深度神经网络(DNN)的出现推动了众多计算机视觉应用的发展。由于DNN模型的高计算强度以及工业物联网(IIoT)设备资源受限的特性,在工业场景中高效部署和执行DNN通常面临巨大挑战。现有研究主要聚焦模型压缩或边缘-云端卸载方案,前者以精度换取效率,后者则依赖于高质量的基础设施支持。本文提出EdgeDI框架,可在IIoT设备集群上以分区分布式方式执行DNN推理。为提升推理性能,EdgeDI采用两个关键优化维度:(1)基于深度架构设计的模型压缩技术,将目标DNN模型转换为紧凑版本,在保持精度的同时降低IIoT设备资源需求;(2)基于自适应工作负载划分的分布式推理机制,通过在异构资源条件下动态平衡IIoT设备间的工作负载分配来实现高度并行化。我们基于PyTorch实现了EdgeDI,并采用NEU-CLS缺陷分类任务和两种典型DNN模型(VGG与ResNet)在异构树莓派设备集群上评估其性能。结果表明:所提出的两种优化方法在各自领域显著优于现有方案。当二者协同工作时,EdgeDI可提供接近甚至远超理论加速上限的可扩展推理加速,同时保持预期精度。

This work has been published by ACM Transactions on Internet Technology (ACM ToIT). Click here for our paper online. You can also refer to another relevant work EdgeLD from our team.

Required software

  • Python 3.7+
  • PyTorch (1.x)
  • torchvision
  • NumPy
  • torchstat
  • memory_profiler
  • psutil
  • Matplotlib (optional, for visualization)

Project Structure

EdgeDI/
├── VGG13.py            # Vanilla VGG-13 (features + classifier)
├── VGG13Block.py       # VGG-13 variant with Feature-enhancement (SE-like) blocks
├── VGG16.py            # Vanilla VGG-16
├── VGG16Block.py       # VGG-16 variant with Feature-enhancement blocks
├── ResNet18.py         # Vanilla ResNet-18
├── ResNet18Block.py    # ResNet-18 variant with Feature-enhancement blocks
├── ResNet50.py         # Vanilla ResNet-50 (Bottleneck)
├── ResNet50Block.py    # ResNet-50 variant with Feature-enhancement blocks
├── PruningVGG1316.py   # L1-norm channel pruning for VGG-13/16
├── PruningResnet18.py  # L1-norm channel pruning for ResNet-18
├── PruningResnet50.py  # L1-norm channel pruning for ResNet-50
├── OptimalSplit.py     # 1-D adaptive workload partitioner for heterogeneous IIoT devices
├── init_model.py       # FLOPs/statistics tool (used by OptimalSplit)
├── NEUCLSDataLoad.py   # NEU-CLS surface-defect dataset loader
├── train.py            # Training entry (VGG-13 by default, SGD + step LR)
├── test.py             # Test entry (VGG-13 pruned variant)
├── time_test.py        # Per-block inference latency benchmarking
├── memory_test.py      # Per-block memory profiling
└── README.md

Core Modules

DNN Backbones (VGG13.py / VGG16.py / ResNet18.py / ResNet50.py)
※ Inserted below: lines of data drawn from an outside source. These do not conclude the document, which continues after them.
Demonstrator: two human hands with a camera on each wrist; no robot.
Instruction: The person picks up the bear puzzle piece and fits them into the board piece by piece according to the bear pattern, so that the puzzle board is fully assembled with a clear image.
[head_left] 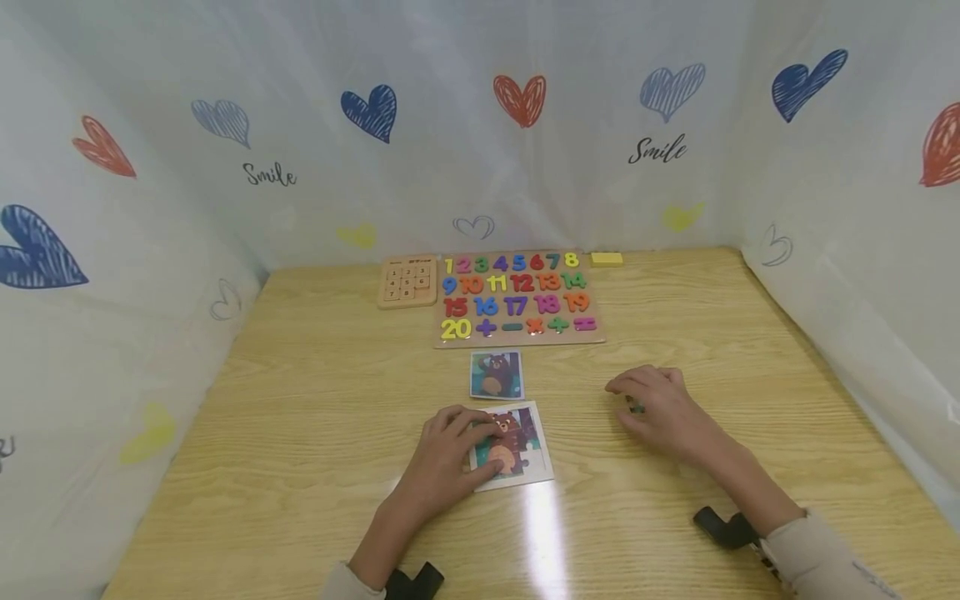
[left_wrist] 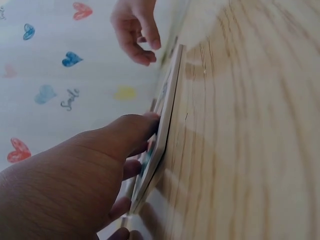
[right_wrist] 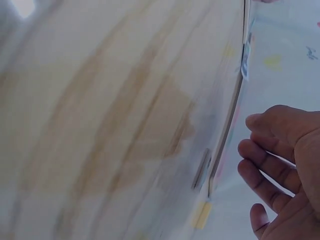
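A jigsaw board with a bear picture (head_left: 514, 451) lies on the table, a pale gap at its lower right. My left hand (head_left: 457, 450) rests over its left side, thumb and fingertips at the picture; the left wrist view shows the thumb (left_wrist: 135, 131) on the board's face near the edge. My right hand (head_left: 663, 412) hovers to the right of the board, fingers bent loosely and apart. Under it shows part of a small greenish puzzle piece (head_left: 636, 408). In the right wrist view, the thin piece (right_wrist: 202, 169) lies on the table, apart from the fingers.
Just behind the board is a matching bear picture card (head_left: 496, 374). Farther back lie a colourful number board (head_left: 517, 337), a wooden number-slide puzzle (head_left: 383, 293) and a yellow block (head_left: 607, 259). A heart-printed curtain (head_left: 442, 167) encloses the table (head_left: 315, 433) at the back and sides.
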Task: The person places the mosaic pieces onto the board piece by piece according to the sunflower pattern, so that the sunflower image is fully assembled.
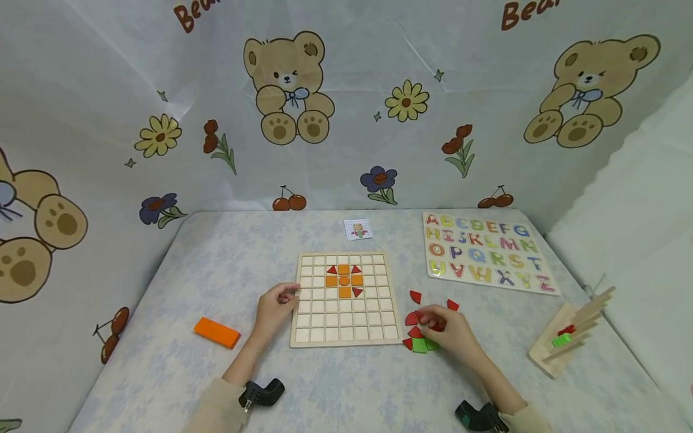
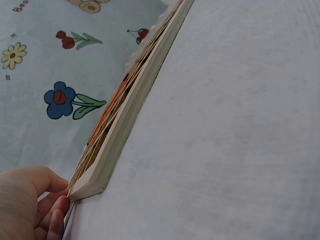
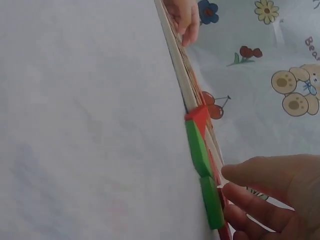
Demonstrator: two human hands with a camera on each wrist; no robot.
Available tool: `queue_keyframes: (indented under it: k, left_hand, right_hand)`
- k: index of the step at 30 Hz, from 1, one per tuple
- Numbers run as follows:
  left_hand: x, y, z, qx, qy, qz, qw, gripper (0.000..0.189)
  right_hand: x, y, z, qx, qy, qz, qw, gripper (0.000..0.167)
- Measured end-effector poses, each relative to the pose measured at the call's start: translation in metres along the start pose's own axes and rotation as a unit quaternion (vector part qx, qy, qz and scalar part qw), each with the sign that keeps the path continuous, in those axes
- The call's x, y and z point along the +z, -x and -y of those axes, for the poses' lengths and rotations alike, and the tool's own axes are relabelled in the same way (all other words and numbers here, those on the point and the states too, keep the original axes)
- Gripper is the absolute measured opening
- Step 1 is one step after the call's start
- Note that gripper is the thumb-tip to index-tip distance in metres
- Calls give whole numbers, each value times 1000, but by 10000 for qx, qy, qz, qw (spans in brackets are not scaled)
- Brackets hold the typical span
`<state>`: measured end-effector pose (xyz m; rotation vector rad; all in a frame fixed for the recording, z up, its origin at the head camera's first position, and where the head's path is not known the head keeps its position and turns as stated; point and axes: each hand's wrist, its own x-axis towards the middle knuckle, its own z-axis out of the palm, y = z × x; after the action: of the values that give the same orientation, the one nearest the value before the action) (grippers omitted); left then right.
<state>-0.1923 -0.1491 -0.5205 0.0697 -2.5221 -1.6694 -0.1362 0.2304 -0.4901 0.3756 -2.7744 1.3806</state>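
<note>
A square wooden grid board lies on the table, bearing orange squares, an orange round piece and a few red triangles. My left hand holds the board's left edge between thumb and fingers; the left wrist view shows them at its corner. Right of the board, my right hand is over a loose group of red pieces and green pieces. In the right wrist view, its thumb and forefinger stand slightly apart beside the green pieces. Some red pieces are partly hidden under this hand.
A small pattern card lies behind the board. At the back right is an alphabet board. A wooden stand with pegs sits at the right, and an orange block at the left. Printed cloth hangs behind the table.
</note>
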Motion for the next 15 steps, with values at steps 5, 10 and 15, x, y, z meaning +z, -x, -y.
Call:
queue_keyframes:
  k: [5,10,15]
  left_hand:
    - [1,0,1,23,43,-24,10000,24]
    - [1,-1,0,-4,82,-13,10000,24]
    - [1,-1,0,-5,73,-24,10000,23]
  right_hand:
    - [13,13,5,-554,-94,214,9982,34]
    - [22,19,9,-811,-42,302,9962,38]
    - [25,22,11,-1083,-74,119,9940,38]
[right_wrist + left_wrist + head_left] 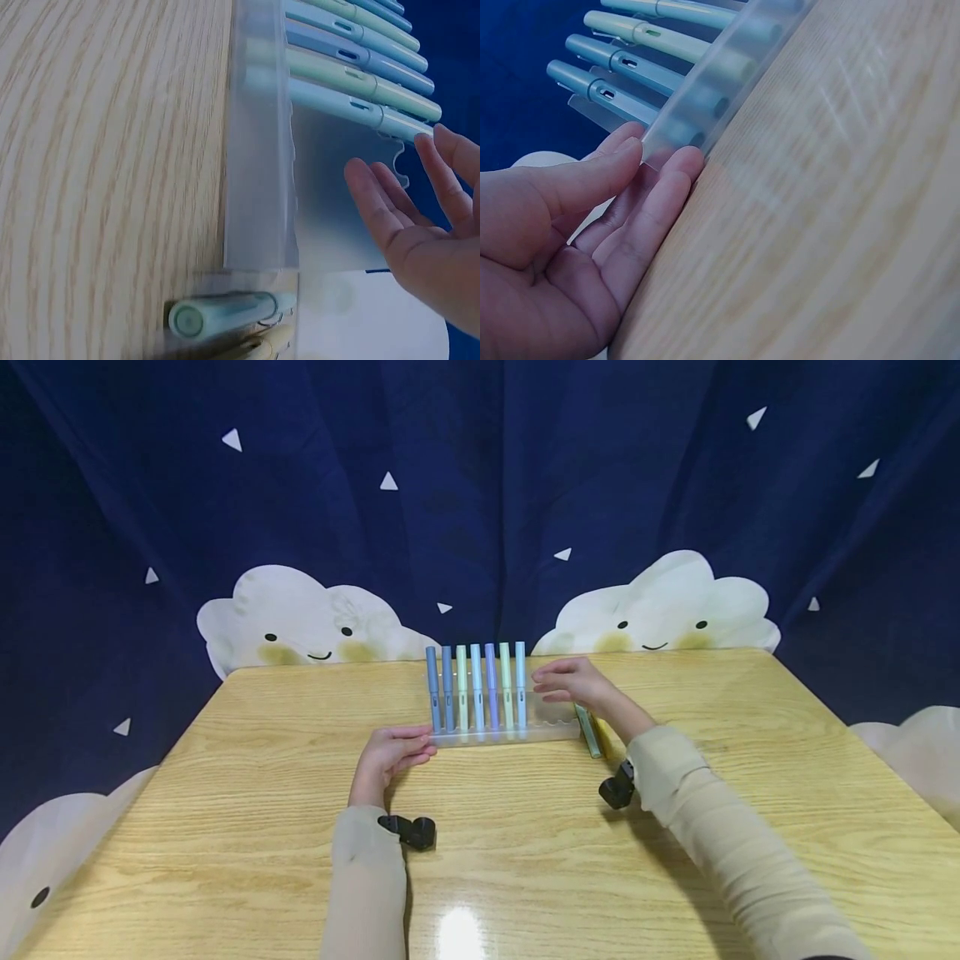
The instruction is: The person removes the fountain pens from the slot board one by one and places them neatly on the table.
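Observation:
A frosted clear pen rack stands on the table, with several capped pens slanting upright in its left and middle slots. At the rack's left end, my left hand grips the lower corner between thumb and fingers, beside a dark blue pen. Close to the rightmost pen, a light blue one, my right hand hovers over the rack's unfilled right part. Its fingers are parted and relaxed, holding nothing; a small gap appears between the fingertips and that pen's cap.
Just off the rack's right end lie a loose pale green pen and a yellow pen, partly under my right forearm in the head view. The wooden table reaches back to a dark blue curtain with cloud shapes.

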A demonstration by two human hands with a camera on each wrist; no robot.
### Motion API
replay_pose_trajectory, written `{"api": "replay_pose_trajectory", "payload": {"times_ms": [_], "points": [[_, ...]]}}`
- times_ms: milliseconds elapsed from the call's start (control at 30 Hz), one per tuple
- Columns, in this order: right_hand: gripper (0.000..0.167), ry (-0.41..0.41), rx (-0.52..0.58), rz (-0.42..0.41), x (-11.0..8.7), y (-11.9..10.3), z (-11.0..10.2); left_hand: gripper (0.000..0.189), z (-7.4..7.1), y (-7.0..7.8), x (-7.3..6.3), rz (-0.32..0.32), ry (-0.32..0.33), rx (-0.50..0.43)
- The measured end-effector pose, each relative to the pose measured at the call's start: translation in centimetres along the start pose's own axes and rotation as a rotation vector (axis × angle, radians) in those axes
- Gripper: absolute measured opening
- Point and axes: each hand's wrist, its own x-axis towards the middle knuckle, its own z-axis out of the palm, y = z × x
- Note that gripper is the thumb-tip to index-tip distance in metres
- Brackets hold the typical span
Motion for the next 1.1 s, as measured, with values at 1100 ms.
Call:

Standard PyTorch implementations of the four target models. Each class accepts an optional layer_nums list so that the channel width of every conv layer can be customized after pruning, without modifying the source code.

Model Default layer_nums Block Notes
vgg13 [64,64,'M',128,128,'M',256,256,'M',512,512,'M',512,512,'M'] Conv-BN-ReLU + MaxPool 13 weight layers
vgg16 [64,64,'M',128,128,'M',256,256,256,'M',512,512,512,'M',512,512,512,'M'] Conv-BN-ReLU + MaxPool 16 weight layers
resnet18 [64,64,64,128,128,256,256,512,512] BasicBlock (3×3, 3×3) First conv + 8 BasicBlocks
resnet50 [64,256,256,256,512,512,512,512,1024,1024,1024,1024,1024,1024,2048,2048,2048] Bottleneck (1×1, 3×3, 1×1) First conv + 16 Bottlenecks

All forward methods execute only the convolutional features (the classifier head is not used), since the goal is per-block feature computation and inter-device transfer, not end-to-end classification accuracy.

Block Variants (VGG13Block.py / VGG16Block.py / ResNet18Block.py / ResNet50Block.py)

Each *Block class re-implements the corresponding backbone with a channel-wise Feature Enhancement (FE) module inserted at every block boundary. The FE module is a SE-like gating unit that re-weights feature maps before they are shipped to the next device, so that accuracy lost by aggressive channel pruning can be partially recovered without adding inference cost on the IIoT side.

class Feature_enhancement(nn.Module):
    # Global AvgPool -> FC(channel->channel) -> Sigmoid -> channel-wise scale
    def forward(self, x):
        out = self.globalAvgpool(x)
        out = self.fc(out.view(out.size(0), -1))
        out = self.sigmoid(out).view(...)
        return out * x

The *Block classes are used as the deployable model after pruning, and they consume the same layer_nums list as their vanilla counterparts.

Pruning (PruningVGG1316.py / PruningResnet18.py / PruningResnet50.py)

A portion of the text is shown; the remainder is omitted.